Impressed with the study, Wolf Reik, professor of epigenetics at the Babraham Institute, Cambridge said, “These so-called iPS cells have the ability to multiply and turn into any cell type in the body and are already being tested in trials designed to provide “spare parts” for patients.” By exposing the lab mice to a chemical in their drinking water, the lab mice were engineered using the same four genes that turn skin cells into iPS cells.

 

The results of the study were rather groundbreaking.
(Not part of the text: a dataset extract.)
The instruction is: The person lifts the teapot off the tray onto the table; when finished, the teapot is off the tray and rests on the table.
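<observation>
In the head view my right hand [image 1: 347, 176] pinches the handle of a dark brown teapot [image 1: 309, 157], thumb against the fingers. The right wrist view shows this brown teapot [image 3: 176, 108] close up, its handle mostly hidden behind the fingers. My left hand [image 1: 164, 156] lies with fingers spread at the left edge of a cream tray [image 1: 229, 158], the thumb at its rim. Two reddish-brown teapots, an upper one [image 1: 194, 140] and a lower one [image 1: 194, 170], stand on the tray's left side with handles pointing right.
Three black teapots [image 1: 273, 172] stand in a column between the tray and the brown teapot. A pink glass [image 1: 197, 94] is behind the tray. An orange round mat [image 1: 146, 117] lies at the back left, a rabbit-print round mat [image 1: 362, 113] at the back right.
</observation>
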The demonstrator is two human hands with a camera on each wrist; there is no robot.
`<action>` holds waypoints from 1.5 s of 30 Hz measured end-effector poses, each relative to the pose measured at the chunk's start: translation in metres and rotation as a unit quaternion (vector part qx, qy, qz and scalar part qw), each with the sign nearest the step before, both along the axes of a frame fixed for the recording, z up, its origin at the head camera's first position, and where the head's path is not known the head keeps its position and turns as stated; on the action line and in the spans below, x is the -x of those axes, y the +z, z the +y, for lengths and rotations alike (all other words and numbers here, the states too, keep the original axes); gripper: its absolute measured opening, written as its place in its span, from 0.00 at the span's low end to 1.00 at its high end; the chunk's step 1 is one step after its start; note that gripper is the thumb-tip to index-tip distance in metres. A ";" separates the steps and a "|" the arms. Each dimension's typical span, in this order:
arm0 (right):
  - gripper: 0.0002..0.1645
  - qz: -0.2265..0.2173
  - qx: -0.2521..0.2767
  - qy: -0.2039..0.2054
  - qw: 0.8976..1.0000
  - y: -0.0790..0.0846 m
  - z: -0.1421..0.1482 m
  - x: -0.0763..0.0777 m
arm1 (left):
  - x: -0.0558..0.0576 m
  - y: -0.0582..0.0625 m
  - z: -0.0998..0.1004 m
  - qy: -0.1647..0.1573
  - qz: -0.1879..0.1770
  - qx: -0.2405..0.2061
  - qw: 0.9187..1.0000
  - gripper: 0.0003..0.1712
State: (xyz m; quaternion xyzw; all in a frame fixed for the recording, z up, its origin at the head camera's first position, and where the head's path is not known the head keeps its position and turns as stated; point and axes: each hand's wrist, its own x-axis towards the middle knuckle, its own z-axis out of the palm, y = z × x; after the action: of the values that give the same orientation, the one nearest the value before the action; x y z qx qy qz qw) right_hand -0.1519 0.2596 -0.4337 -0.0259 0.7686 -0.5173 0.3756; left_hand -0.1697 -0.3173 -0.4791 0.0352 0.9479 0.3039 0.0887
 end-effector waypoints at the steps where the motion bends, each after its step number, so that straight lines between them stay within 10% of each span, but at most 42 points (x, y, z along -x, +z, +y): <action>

By testing mice with a genetic disorder called Progeria – an accelerated aging condition that drastically reduces lifespan – researchers discovered that “aging is partially – perhaps mostly – driven by an internal genetic clock that actively causes our body a state of decline.” This challenges the belief that aging, in its simplest form, is the result of physical wear and tear.

 

With a focus not only on the extension of life but most importantly health-span, Izpisua Belmonte and her Salk team found a way to successfully rewind cells without turning them back to stem cells – which are notorious for proliferating uncontrollably.

 

So when can this anti-aging research be tested in humans? With genetic manipulation of human embryos illegal, the Salk team is confident that these same genes could be targeted with drugs. “These chemicals could be administered in creams or injections to rejuvenate skin, muscles, or bones,” said Izpisua Belmonte.